I’ve been playing a little with TMail lately, which is what really
inspired this
quiz. I thought that a simple solution to this problem would be to pull
the
pages down with open-uri and then dump them into TMail and just pull the
attachments from that. It turns out to be a bit harder to do that than
I
expected, but one solution did follow that path.
What I love about this plan is the fact that you are just stitching the
real
tools together. I like leaning on libraries to get tons of
functionality with
just a few lines of code. Apparently, so does Louis J Scoras! Check
out this
list of dependencies that kick-starts his solution (I’ve removed the
excellent
comments in the code to save space):
#!/usr/bin/env ruby
require ‘action_mailer’
require ‘cgi’
require ‘delegate’
require ‘elif’
require ‘fileutils’
require ‘hpricot’
require ‘open-uri’
require ‘tempfile’
…
Wow.
Let’s start with the standard libraries. Louis pulls in cgi to handle
HTML
escapes, delegate to wrap existing classes, fileutils for easy directory
creation, open-uri to fetch web pages with, and tempfile for creating
temporary
files, of course. That’s an impressive set of tools all of which ship
with
Ruby.
The other three dependancies are external. You can get them all as
gems.
action_mailer is a component of the Rails framework used to handle
email. Louis
doesn’t actually use the action_mailer part, just the bundled TMail
dependency.
This is a trick for getting TMail as a gem.
elif is a little library I wrote as a solution to an earlier quiz (#64).
It
reads files line by line, but in reverse order. In other words, you get
the
last line first, then the next to last line, all the way up to the first
line.
hpricot is a fun little HTML parser from Why the Lucky Stiff. It has a
very
unique interface that makes it popular for web scraping usage.
Now that Louis has imported all the tools he could find, he’s ready to
do some
fetching. Here’s the start of that code:
module Quiz115
class QuizMail < DelegateClass(TMail::Mail)
class << self
attr_reader :archive_base_url
def archive_base_url
@archive_base_url ||
"http://blade.nagaokaut.ac.jp/cgi-bin/scat.rb/ruby/ruby-talk/"
end
def solutions(quiz_number)
doc = Hpricot(
open("http://www.rubyquiz.com/quiz#{quiz_number}.html")
)
(doc/'#links'/'li/a').collect do |link|
[CGI.unescapeHTML(link.inner_text), link['href']]
end
end
end
# ...
This object we are examining now is a TMail enhancement, via delegation.
This
section has some class methods added for easy usability. I believe the
attr_reader line is actually intended to be attr_writer though, giving
you a way
to override the base URL. The reader is defined manually and just
defaults to
the Ruby T. mailing list.
The solutions() method is a neat added feature of the code which will
allows you
to pass in a Ruby Q. number in order to fetch all the solution emails
for that
quiz. Here you can see some Hpricot parsing. Its XPath-in-Ruby style
syntax is
used to pull the solution links off of the quiz page at rubyquiz.com.

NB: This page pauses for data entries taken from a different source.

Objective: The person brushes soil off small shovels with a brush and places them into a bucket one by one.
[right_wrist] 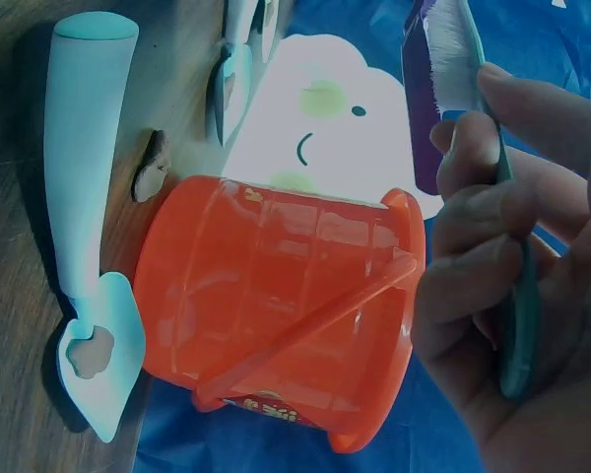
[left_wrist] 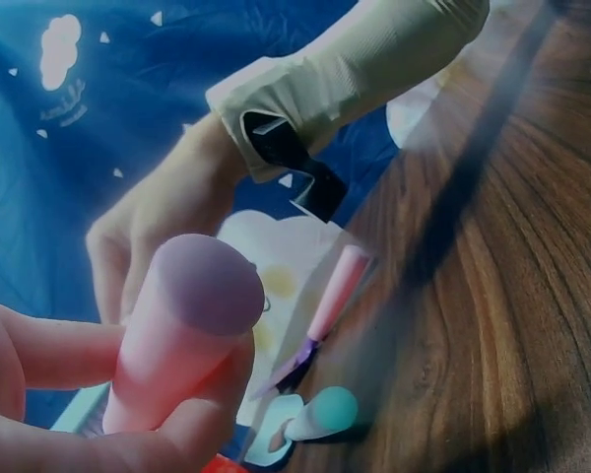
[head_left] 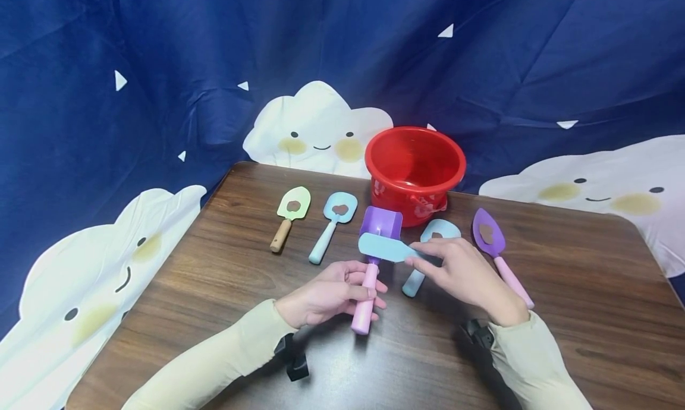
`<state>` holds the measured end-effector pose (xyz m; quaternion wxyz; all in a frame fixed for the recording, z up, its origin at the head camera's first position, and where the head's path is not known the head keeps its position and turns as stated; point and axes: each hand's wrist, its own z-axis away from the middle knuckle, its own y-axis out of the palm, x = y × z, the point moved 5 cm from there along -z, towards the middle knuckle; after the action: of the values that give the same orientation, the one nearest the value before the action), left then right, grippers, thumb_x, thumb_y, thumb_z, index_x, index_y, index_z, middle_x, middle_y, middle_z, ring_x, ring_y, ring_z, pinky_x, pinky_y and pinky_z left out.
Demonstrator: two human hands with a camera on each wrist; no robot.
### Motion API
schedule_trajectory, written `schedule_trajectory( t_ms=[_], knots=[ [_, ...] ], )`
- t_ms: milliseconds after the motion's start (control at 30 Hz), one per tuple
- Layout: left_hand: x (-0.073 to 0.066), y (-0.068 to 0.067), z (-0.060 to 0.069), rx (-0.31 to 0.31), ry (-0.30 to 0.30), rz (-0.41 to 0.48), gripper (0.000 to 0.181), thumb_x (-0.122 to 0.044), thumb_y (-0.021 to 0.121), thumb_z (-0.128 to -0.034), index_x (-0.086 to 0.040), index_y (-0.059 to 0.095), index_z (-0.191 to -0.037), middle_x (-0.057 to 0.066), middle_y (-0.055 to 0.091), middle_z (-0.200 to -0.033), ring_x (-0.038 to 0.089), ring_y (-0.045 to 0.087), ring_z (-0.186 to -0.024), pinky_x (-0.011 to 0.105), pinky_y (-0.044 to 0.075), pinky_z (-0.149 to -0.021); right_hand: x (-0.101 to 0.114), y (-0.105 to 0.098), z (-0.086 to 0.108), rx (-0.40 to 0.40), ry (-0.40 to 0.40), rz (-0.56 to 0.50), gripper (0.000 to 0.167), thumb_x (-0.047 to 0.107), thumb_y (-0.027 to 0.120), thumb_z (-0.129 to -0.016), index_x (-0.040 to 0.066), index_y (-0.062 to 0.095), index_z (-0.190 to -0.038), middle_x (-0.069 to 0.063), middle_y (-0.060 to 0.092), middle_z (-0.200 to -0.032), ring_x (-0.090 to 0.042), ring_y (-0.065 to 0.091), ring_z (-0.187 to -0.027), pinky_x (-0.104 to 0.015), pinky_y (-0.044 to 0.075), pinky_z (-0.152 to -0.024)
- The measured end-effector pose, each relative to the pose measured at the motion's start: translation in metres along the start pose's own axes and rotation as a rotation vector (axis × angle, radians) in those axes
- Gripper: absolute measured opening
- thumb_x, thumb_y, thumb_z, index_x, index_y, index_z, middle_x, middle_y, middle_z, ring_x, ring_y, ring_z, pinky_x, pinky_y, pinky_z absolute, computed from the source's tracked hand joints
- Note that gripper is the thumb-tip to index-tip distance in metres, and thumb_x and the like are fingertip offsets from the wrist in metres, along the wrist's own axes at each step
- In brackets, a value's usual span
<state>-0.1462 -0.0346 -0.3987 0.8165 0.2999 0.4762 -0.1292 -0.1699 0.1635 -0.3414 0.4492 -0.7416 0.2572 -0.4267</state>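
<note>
My left hand [head_left: 334,294] holds a toy shovel by its pink handle [head_left: 365,297], thumb on top. The shovel's purple scoop [head_left: 393,220] points away toward the bucket. My right hand [head_left: 465,273] grips a light blue brush [head_left: 382,248] held across the scoop. White bristles [right_wrist: 455,54] show in the right wrist view, facing the purple scoop; whether they touch it I cannot tell. A light blue shovel [head_left: 412,284] lies on the table, partly hidden under the right hand. In the left wrist view, the pink handle's end [left_wrist: 212,286] is close to the camera.
Behind the hands stands a red bucket [head_left: 414,205]. To its left lie a green shovel with a wooden handle [head_left: 280,236] and another light blue shovel [head_left: 323,243]. A purple shovel with a pink handle [head_left: 514,279] lies right. Brown patches mark these blades. A blue curtain [head_left: 321,35] hangs behind.
</note>
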Motion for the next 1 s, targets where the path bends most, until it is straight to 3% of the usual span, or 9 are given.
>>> schedule_trajectory(
  t_ms=[200,467,567,767,1000],
  knots=[
    [0.001,-0.001,0.0,0.006,0.0,-0.008,0.041,0.006,0.053,-0.0909,0.004,0.041,-0.13,0.015,0.064,-0.115,0.023,0.069,-0.09,0.048,0.058,-0.084,-0.001,0.0,-0.001,-0.003,0.007,0.035,0.041,0.035,0.075,-0.082,0.014,0.071,-0.117,-0.001,0.074,-0.092,-0.009,0.054,-0.069,-0.024,0.048,-0.06],
    [0.001,-0.001,0.0,0.016,0.004,-0.025,0.04,0.005,0.054,-0.0914,0.003,0.042,-0.13,0.013,0.064,-0.115,0.023,0.069,-0.091,0.048,0.058,-0.085,-0.002,-0.001,-0.005,-0.02,0.033,0.073,0.041,0.034,0.076,-0.081,0.015,0.071,-0.117,0.007,0.066,-0.072,-0.006,0.044,-0.057,-0.021,0.041,-0.052],
    [0.001,-0.001,0.001,0.02,0.003,-0.032,0.04,0.005,0.053,-0.0913,0.003,0.042,-0.13,0.013,0.064,-0.114,0.022,0.069,-0.09,0.047,0.059,-0.084,-0.004,-0.003,-0.006,-0.073,0.02,0.102,0.04,0.033,0.077,-0.081,0.014,0.071,-0.116,0.004,0.069,-0.073,-0.007,0.045,-0.055,-0.021,0.04,-0.049],
    [0.004,0.001,0.003,0.034,-0.013,-0.037,0.04,0.005,0.053,-0.0909,0.006,0.042,-0.129,0.014,0.063,-0.113,0.023,0.068,-0.089,0.048,0.058,-0.085,-0.011,-0.01,-0.009,-0.26,-0.006,0.193,0.036,0.03,0.078,-0.079,0.013,0.073,-0.11,-0.004,0.072,-0.08,-0.02,0.059,-0.057,-0.024,0.037,-0.046],
    [0.005,0.002,0.003,0.048,-0.024,-0.046,0.037,0.005,0.054,-0.0902,0.005,0.046,-0.126,0.011,0.065,-0.109,0.022,0.069,-0.087,0.048,0.058,-0.085,-0.015,-0.014,-0.009,-0.309,0.003,0.204,0.036,0.027,0.077,-0.079,0.008,0.072,-0.11,-0.01,0.074,-0.087,-0.025,0.064,-0.062,-0.029,0.043,-0.049]
  ],
)
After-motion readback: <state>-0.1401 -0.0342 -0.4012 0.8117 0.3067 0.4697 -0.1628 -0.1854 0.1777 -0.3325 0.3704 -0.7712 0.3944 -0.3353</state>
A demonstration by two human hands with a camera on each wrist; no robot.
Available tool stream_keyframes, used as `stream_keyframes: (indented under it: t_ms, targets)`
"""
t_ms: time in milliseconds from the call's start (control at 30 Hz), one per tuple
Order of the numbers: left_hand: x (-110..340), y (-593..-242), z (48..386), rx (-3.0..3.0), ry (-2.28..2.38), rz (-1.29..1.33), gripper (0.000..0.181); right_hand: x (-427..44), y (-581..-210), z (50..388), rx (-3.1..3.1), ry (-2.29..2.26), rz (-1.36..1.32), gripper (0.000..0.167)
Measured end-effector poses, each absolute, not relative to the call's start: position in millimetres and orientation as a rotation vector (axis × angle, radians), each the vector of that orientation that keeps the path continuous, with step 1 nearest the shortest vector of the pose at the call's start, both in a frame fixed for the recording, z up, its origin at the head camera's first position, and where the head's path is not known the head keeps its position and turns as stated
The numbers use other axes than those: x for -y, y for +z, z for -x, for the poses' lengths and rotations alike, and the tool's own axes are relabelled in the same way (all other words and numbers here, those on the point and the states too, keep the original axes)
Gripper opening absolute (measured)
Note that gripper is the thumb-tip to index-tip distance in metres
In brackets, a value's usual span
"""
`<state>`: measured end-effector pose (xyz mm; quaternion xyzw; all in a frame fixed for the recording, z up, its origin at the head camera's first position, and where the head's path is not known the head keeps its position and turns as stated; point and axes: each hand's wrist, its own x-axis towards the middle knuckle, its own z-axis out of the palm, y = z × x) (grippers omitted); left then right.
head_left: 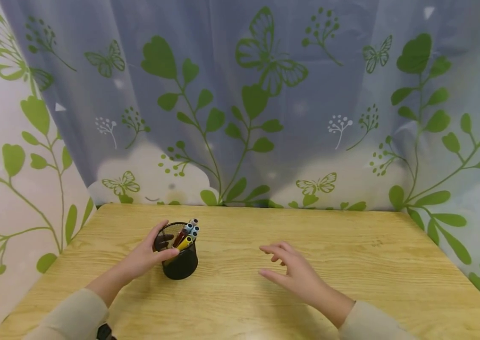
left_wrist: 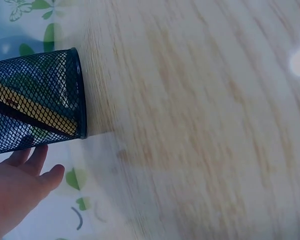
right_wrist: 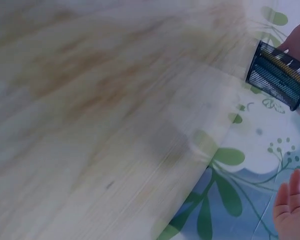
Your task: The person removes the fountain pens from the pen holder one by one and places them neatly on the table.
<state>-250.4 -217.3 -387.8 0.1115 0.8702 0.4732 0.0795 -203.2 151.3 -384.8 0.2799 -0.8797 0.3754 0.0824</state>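
A black mesh pen cup (head_left: pixel 180 267) stands upright on the left part of the table, with several markers (head_left: pixel 186 242), one of them yellow, leaning in it. The left hand (head_left: pixel 139 259) holds the cup near its rim, thumb on the near side and fingers round the far side. In the left wrist view, the hand (left_wrist: pixel 17 187) lies against the mesh cup (left_wrist: pixel 37 102). The right hand (head_left: pixel 301 276) is over the table, apart from the cup, fingers spread and holding nothing. Its fingers (right_wrist: pixel 295 197) also show in the right wrist view, below the cup (right_wrist: pixel 276 75).
A light wood-grain table (head_left: pixel 231 302) runs back to a blue and white curtain (head_left: pixel 290 118) printed with green leaves and butterflies. Similar printed cloth (head_left: pixel 14 189) hangs on the left side and on the right. A small dark object (head_left: pixel 105 332) shows by the left sleeve.
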Motion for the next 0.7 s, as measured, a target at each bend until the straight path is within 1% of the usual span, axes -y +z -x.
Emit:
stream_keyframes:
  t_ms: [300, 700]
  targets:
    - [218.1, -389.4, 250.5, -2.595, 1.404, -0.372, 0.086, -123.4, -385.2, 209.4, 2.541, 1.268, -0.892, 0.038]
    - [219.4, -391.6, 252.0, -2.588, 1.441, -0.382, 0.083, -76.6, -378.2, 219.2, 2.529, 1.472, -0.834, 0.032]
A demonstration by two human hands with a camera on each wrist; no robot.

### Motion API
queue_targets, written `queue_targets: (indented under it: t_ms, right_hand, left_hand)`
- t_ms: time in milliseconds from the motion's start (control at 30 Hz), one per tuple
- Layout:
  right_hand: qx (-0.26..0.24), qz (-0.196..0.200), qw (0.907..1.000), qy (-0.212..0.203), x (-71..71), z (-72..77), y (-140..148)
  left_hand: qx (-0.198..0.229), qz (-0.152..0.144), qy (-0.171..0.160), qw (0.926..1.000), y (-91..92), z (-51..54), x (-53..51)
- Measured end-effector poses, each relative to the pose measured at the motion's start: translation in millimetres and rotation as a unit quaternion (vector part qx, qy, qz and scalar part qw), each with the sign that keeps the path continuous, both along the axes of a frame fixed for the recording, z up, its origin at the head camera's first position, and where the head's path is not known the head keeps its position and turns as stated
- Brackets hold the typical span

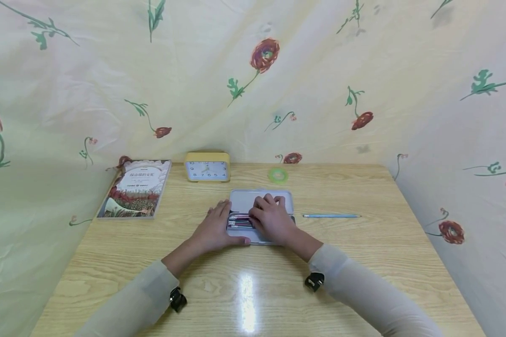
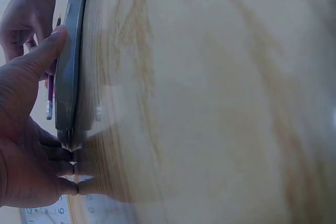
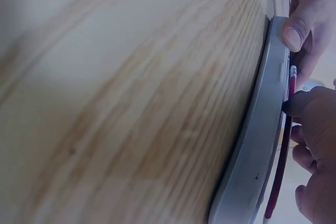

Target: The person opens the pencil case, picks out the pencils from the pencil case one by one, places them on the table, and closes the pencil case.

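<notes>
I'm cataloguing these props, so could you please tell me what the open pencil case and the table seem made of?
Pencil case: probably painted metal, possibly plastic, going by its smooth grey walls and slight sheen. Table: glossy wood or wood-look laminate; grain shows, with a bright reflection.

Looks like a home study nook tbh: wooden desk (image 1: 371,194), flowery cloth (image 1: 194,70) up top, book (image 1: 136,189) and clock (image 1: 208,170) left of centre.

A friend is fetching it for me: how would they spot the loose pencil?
On the wooden table, find the open grey pencil case in the middle. To its right lies the light blue pencil, alone on the wood, unlike the darker pencils in the case.
</notes>
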State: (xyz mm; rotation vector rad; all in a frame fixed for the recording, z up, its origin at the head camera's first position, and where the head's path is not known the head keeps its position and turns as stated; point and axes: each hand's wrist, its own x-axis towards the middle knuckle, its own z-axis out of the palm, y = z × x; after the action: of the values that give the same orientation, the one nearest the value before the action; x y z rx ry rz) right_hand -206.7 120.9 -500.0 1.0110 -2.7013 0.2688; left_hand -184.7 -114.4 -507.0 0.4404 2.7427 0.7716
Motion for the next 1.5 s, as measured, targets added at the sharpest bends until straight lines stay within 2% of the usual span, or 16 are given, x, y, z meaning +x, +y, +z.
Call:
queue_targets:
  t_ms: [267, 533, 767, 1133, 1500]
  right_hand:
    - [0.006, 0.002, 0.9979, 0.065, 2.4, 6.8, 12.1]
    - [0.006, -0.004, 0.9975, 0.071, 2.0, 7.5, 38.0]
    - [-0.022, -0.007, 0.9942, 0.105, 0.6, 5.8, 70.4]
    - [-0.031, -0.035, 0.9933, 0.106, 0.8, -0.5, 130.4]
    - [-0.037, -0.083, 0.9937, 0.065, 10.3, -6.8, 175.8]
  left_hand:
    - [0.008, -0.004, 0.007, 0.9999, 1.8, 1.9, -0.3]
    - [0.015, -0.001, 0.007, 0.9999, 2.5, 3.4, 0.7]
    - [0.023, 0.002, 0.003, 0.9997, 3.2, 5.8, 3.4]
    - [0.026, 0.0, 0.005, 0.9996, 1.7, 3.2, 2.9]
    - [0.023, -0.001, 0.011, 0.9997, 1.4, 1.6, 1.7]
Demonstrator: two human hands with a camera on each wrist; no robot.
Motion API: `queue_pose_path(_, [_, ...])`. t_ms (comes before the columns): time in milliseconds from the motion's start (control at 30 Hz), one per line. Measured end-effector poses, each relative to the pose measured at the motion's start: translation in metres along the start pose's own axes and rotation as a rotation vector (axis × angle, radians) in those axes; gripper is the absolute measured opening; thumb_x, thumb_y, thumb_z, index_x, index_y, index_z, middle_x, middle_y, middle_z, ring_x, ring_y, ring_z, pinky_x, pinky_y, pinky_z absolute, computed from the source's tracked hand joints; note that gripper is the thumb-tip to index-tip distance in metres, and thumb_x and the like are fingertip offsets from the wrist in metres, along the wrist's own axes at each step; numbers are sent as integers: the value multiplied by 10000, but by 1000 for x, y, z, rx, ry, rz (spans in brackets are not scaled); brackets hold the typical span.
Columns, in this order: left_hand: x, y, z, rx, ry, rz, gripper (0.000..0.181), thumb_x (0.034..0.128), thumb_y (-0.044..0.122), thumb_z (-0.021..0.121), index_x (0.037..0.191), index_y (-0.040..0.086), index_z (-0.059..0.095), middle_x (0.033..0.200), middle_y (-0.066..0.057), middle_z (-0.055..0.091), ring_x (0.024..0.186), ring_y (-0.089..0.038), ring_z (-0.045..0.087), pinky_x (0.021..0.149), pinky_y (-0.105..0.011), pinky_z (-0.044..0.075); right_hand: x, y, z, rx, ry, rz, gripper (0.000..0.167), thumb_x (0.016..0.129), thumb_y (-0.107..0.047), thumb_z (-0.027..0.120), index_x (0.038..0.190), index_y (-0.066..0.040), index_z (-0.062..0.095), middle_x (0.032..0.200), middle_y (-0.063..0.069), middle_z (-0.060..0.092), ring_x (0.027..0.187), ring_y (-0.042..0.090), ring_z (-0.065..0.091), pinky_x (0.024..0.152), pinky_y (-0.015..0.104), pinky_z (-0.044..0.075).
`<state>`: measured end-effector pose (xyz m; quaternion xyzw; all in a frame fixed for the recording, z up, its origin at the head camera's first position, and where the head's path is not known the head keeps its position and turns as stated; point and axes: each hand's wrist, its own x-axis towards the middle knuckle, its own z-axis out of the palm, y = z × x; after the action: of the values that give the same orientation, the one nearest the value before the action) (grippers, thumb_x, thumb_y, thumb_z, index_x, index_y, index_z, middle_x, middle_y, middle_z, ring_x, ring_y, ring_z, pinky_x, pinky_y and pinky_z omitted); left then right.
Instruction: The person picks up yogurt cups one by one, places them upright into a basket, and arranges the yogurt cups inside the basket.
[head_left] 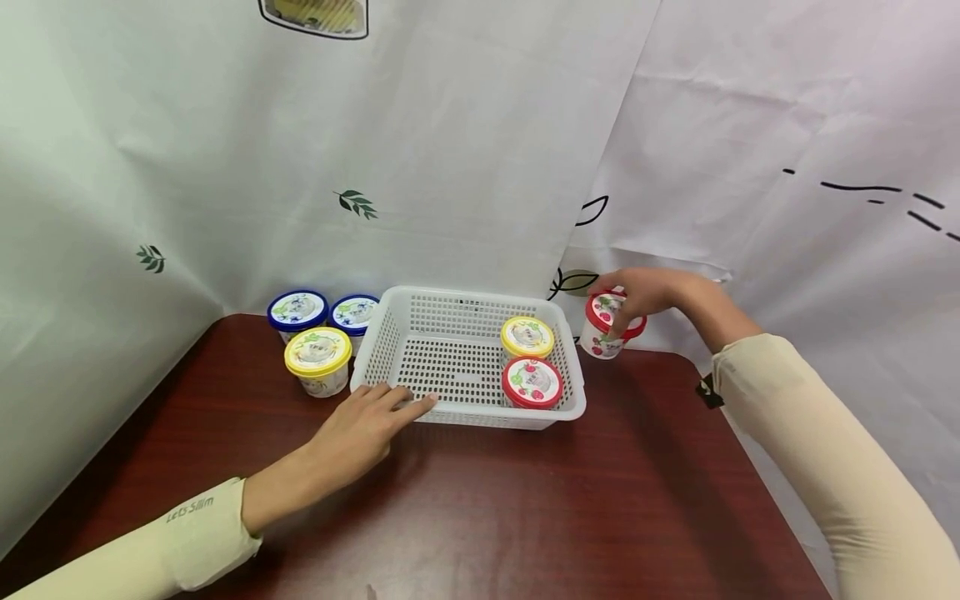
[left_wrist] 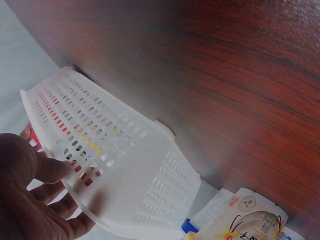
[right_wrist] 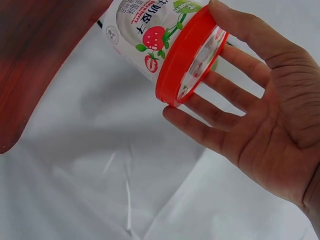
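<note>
The white perforated plastic basket holds a yellow-lidded tub and a red-lidded tub at its right end. My left hand holds the basket's front-left rim, thumb on the outer side and fingers over the edge, as the left wrist view shows. To the right of the basket, my right hand grips another red-lidded tub by its lid. That tub is white with strawberry pictures and leans a little. In the right wrist view the thumb and fingertips of my right hand touch the red rim.
Left of the basket stand two blue-lidded tubs and a yellow-lidded tub, close together. The dark red wooden table ends at white patterned cloth behind and at both sides.
</note>
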<state>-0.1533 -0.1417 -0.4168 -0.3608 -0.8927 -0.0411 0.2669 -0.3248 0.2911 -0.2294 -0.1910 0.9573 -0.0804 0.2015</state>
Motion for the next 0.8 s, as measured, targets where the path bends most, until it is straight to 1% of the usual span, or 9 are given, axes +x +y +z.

Let’s get to the real meat of this class now:
# ...
def initialize(mail)
temp_path = to_temp_file(mail)
boundary = MIME::BoundaryFinder.new(temp_path).find_boundary
@tmail = TMail::Mail.load(temp_path)
@tmail.set_content_type 'multipart', 'mixed',
'boundary' => boundary if boundary
super(@tmail)
end
private
def to_temp_file(mail)
temp = Tempfile.new('qmail')
temp.write(if (Integer(mail) rescue nil)
url = self.class.archive_base_url + mail
open(url) { |f| x = cleanse_html f.read }
else
web = URI.parse(mail).scheme == 'http'
open(mail) { |m| web ? cleanse_html(m.read) : m.read }
end)
temp.close
temp.path
end
def cleanse_html(str)
CGI.unescapeHTML(
str.gsub(/\A.*?<div id="header">/mi,'').gsub(/<[^>]*>/m, '')
)
end
end
…
In initialize() the passed mail reference is fetched into a temporary
file and a
special boundary search is performed, which we will examine in detail in
just a
moment. The temp file is then handed off to TMail. After that a
content_type
header is synthesized, as long as we found a boundary.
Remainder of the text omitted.